念のため、提供割合をチェックしてラインナップを確認しておく。マテリアルBOXに封入される銃器やオブジェクトアイテムにはレアリティーが設定され、その排出確立は非常に細かく設定されていた。
ラインナップは――ご祝儀袋から始まり、ウェディング衣装にウエディングカー、結婚指輪に個人ルームを結婚式会場に変化させる限定内装デザイン、教会タイプや披露宴会場タイプなど種類も豊富だ。
そして飾りつけ用アイテムの……あった。ウェディングケーキに披露宴料理セット、装花やキャンドルセット等々。
TSS経由のSHOPではアバター衣装の種類はキャラクターの性別に固定されている。性別を男性にしていれば、女性用は購入する事も見ることも出来ない。

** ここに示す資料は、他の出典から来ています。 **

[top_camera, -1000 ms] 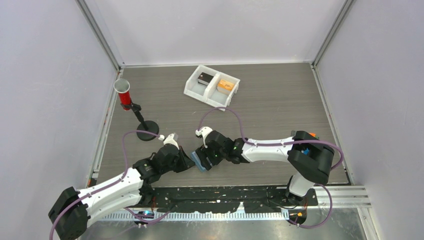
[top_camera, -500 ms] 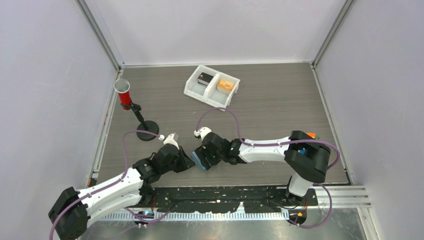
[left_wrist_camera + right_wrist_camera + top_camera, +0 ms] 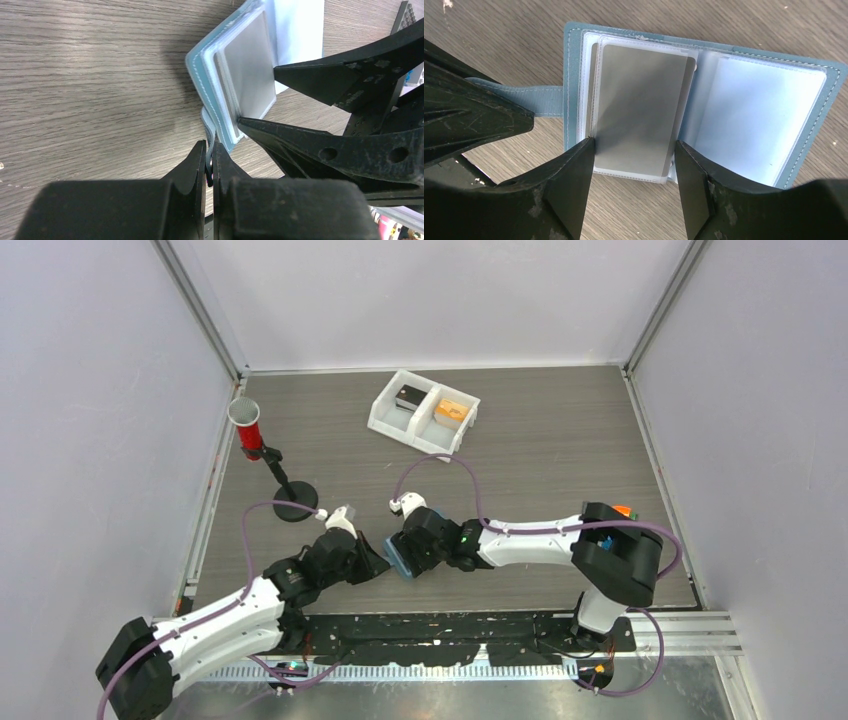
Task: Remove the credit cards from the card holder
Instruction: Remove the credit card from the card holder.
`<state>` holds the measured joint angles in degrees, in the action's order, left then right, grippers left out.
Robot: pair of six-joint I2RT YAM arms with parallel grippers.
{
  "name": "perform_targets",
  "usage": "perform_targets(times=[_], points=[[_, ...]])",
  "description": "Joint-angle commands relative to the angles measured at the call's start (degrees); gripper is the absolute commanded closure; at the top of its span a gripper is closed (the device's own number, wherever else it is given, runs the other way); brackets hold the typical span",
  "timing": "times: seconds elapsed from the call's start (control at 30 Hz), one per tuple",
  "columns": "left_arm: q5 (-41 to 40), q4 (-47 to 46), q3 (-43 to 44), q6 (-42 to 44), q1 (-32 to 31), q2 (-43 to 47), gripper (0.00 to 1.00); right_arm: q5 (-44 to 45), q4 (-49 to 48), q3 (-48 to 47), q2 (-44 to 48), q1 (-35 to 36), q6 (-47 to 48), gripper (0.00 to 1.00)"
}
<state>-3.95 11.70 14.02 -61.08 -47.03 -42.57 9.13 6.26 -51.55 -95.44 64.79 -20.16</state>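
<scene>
Your left hand (image 3: 209, 162) pinches the strap (image 3: 206, 120) of the card holder (image 3: 572, 75); your right hand (image 3: 634, 192) spreads wide, straddling its grey card (image 3: 639, 110).

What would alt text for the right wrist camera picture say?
An open light-blue card holder lies on a wood-grain table, a grey card in its left clear sleeve. The right hand has its two black fingers flanking the card's near end.
</scene>
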Motion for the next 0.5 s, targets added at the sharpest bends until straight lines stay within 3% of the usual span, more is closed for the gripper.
perform_targets(times=[0.0, 0.47], points=[[-1.2, 0.7, 2.2, 0.6, -0.1, 0.8, 1.00, 6.4, 1.4, -0.4, 3.6, -0.1, -0.7, 0.35], [0.0, 0.1, 3.5, 1.2, -0.1, -2.5, 1.00, 7.8, 3.2, -0.2, 5.7, -0.1, 0.3, 0.32]])
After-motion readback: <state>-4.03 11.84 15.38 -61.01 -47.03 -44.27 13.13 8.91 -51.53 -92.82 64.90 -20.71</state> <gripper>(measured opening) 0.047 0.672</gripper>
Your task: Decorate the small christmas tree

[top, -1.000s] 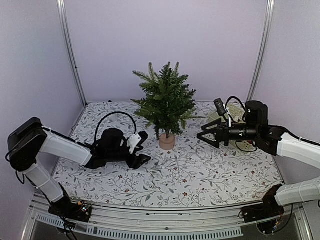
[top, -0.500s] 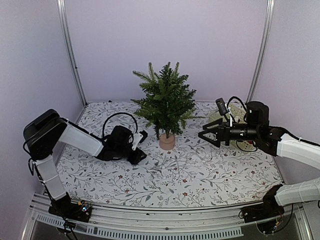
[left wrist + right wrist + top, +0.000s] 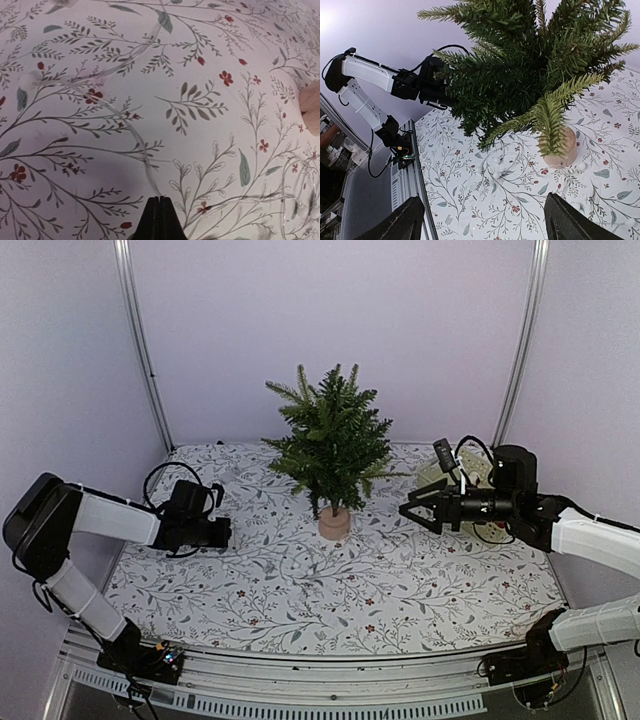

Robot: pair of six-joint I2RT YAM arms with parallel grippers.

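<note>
On the table (image 3: 300, 590), the small christmas tree (image 3: 330, 440) stands straight ahead of the right gripper (image 3: 412, 510), whose fingers are open. The left gripper (image 3: 160, 220) is closed, and a thin clear strand (image 3: 141, 150) ends at its tips; lift slowly, so nothing slips.

The tree (image 3: 330, 445) stands mid-table, its branches reaching wider than its base (image 3: 334, 523) and roofing the low room beside it. In front of the tree the table (image 3: 330, 590) lies open. To its right the right gripper (image 3: 408, 512) hangs near the branch tips with fingers spread. Well to its left sits the left gripper (image 3: 224, 533), above a thin clear strand (image 3: 125, 115).
</note>
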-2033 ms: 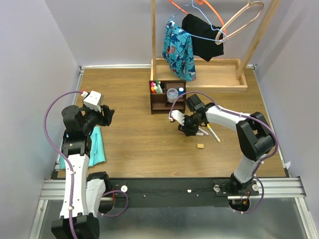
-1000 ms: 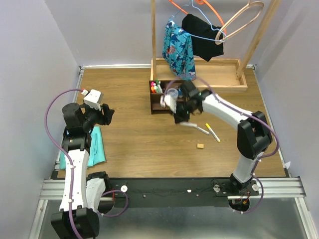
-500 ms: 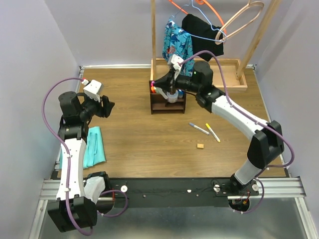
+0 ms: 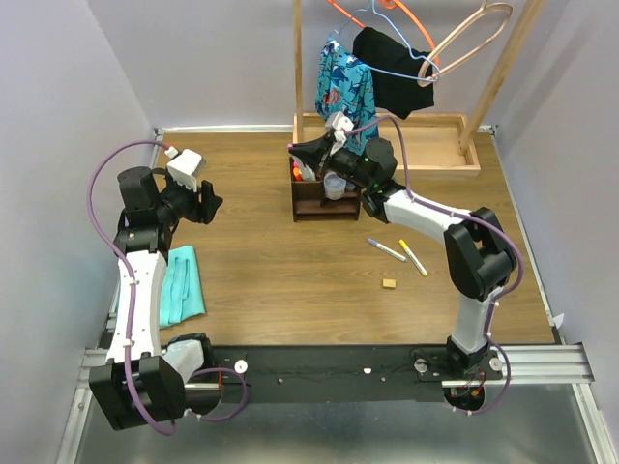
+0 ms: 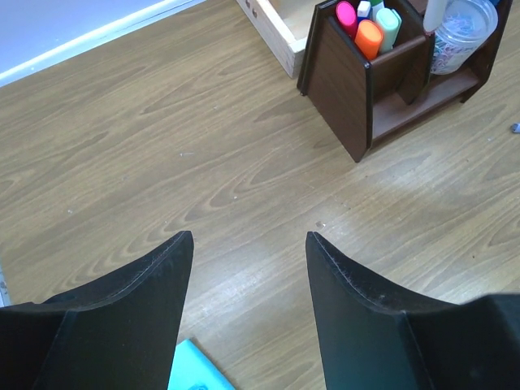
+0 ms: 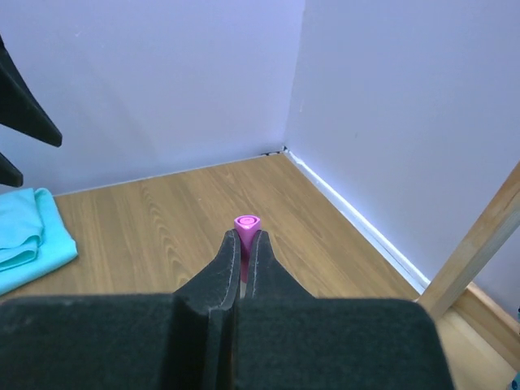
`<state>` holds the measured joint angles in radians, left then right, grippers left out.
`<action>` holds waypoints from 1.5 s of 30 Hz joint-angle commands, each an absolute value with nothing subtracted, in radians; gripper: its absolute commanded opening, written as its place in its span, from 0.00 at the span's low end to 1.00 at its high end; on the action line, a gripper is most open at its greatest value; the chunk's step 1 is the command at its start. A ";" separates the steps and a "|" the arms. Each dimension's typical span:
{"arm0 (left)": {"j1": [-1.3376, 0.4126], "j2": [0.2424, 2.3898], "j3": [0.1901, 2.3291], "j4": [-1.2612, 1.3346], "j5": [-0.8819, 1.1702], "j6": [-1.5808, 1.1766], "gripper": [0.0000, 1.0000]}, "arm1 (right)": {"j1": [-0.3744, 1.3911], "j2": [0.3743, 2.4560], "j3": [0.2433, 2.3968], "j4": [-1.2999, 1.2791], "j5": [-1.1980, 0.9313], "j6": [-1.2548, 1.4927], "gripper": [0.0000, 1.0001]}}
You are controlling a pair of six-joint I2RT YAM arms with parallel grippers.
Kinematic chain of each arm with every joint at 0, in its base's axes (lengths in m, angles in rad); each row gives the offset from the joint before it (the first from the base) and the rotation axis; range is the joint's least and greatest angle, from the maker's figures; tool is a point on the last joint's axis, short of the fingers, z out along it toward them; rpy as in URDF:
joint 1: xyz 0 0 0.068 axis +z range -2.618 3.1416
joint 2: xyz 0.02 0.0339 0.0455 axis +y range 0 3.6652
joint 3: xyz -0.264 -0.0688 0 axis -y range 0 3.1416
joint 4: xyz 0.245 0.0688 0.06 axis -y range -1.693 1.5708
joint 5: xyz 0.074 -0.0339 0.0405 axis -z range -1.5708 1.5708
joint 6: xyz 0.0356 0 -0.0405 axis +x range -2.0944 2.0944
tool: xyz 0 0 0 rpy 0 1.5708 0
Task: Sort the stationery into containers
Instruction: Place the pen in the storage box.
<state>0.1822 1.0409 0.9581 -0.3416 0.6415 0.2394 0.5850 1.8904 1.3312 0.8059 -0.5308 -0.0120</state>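
My right gripper (image 4: 300,152) is shut on a thin marker with a magenta cap (image 6: 247,225), held above the back left of the dark brown organizer (image 4: 324,198). The cap sticks out past the fingertips. The organizer (image 5: 345,77) holds pink, orange (image 5: 368,37) and pale-green highlighters and the clear round tub (image 5: 459,32). Two markers, one blue-capped (image 4: 386,250) and one yellow-capped (image 4: 413,258), lie on the table, with the tan eraser (image 4: 389,283) nearer. My left gripper (image 4: 205,203) is open and empty above the left of the table, also seen in its wrist view (image 5: 248,244).
A teal folded cloth (image 4: 180,284) lies at the left near my left arm. The clothes rack's light wooden tray (image 4: 426,145) and posts stand right behind the organizer, with garments hanging over it. Walls close in on the back, left and right.
My right gripper took a marker from the table, lifted it and carried it back and left to over the organizer. My left arm rose slightly and stayed open.
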 commanded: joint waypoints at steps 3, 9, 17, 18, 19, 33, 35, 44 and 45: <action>0.187 1.042 0.962 -0.364 0.647 0.267 0.67 | 0.569 1.956 1.358 0.937 -0.506 -0.074 0.01; 0.186 1.034 0.946 -0.365 0.629 0.276 0.67 | 0.549 2.006 1.400 0.943 -0.499 -0.094 0.01; 0.195 1.035 0.934 -0.360 0.620 0.279 0.67 | 0.529 2.051 1.425 0.925 -0.462 -0.106 0.01; 0.196 1.037 0.934 -0.357 0.620 0.281 0.67 | 0.526 2.055 1.424 0.928 -0.456 -0.103 0.00; 0.196 1.038 0.934 -0.357 0.620 0.281 0.67 | 0.528 2.066 1.419 0.937 -0.451 -0.095 0.01; 0.196 1.006 0.904 -0.373 0.621 0.278 0.67 | 0.525 2.089 1.319 0.969 -0.391 -0.054 0.01; 0.196 0.991 0.891 -0.371 0.621 0.279 0.67 | 0.525 2.073 1.286 0.963 -0.387 -0.064 0.01; 0.207 0.940 0.876 -0.365 0.624 0.267 0.67 | 0.525 1.962 1.172 0.931 -0.374 -0.120 0.07; 0.210 0.939 0.876 -0.361 0.626 0.265 0.67 | 0.525 1.951 1.167 0.922 -0.373 -0.129 0.19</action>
<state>0.1947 0.9672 0.8810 -0.3584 0.6353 0.2665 0.5282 2.0396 1.2034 0.9302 -0.3962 -0.0780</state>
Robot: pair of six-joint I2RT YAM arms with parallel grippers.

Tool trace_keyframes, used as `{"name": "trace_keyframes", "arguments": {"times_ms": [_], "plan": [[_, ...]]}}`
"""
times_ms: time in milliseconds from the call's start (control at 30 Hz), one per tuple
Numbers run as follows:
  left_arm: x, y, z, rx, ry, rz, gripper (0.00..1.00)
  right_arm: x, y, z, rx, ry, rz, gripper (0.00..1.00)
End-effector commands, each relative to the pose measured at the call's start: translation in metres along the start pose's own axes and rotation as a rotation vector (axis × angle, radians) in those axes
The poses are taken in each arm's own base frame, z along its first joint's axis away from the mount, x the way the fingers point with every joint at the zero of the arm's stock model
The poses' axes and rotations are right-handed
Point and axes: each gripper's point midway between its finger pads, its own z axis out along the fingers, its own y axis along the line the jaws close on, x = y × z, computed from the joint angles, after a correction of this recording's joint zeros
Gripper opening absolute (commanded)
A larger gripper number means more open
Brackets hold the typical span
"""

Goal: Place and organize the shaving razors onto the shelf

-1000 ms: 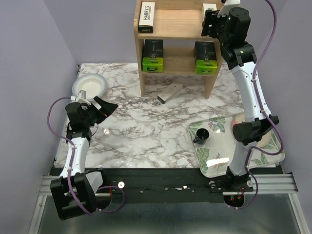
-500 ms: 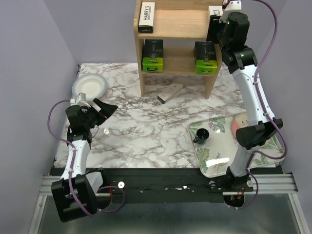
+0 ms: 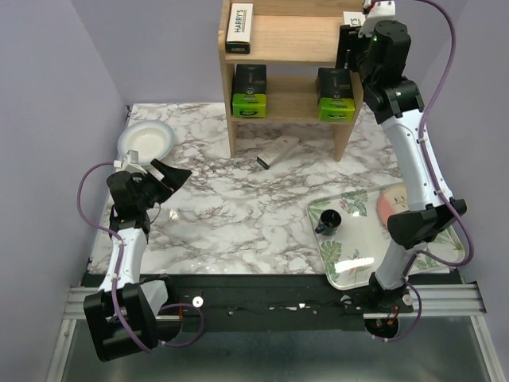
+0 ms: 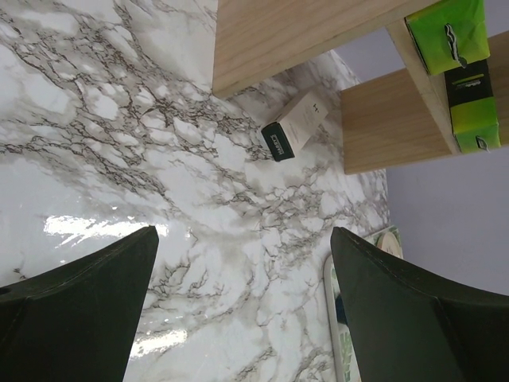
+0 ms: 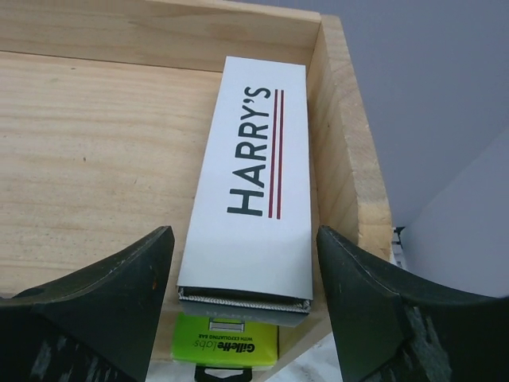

だが、マテリアルBOXは違う。性別無関係で封入され、異性の衣装が出た場合、着る事ができないので他のプレイヤーとのトレード用とするのが常だった。
そして、料理関係は家具扱いのオブジェクトアイテム。ゲーム内では食べる事の出来ないデータの塊だったが、現実世界に適応した今のVMBシステムならば、食べる事が可能なのは間違いない。それはコンチネンタルから運び出したワインや調味料で実証済みだ。
しかし、ウェディングの主役とも言うべき結婚指輪を始め、ウェディングドレスやウェディングケーキのレアリティーは高い。
他にも花束型拳銃とか、クラッカー型グレネードとかのネタ銃器もあるが、やはり本命はケーキだろう。
料理は会場に用意されているはずだし、俺が急に披露宴料理を持ち込んでも受け入れてもらえないだろう。
だがウェディングケーキならば置いておくだけでも華になる。味は実際に当てて試食せねば何とも言えないが――この世界の菓子技術から考えるに、インパクトがあるのは間違いない。
坑道の迷宮討伐時に消費したCPは膨大だ。マリーダ商会にいって無属性魔石を大量に購入しなくては、今後の活動に支障が出る。
だが、まずはマテリアルBOXを回して贈り物を確保しよう。なぁに、たかがウェディングケーキだ――数回回せば、ポンッとでるだろう。
そうして俺は所持CPの半分を費やし、なんとかウェディングケーキを贈る用と試食用の二台手に入れた……。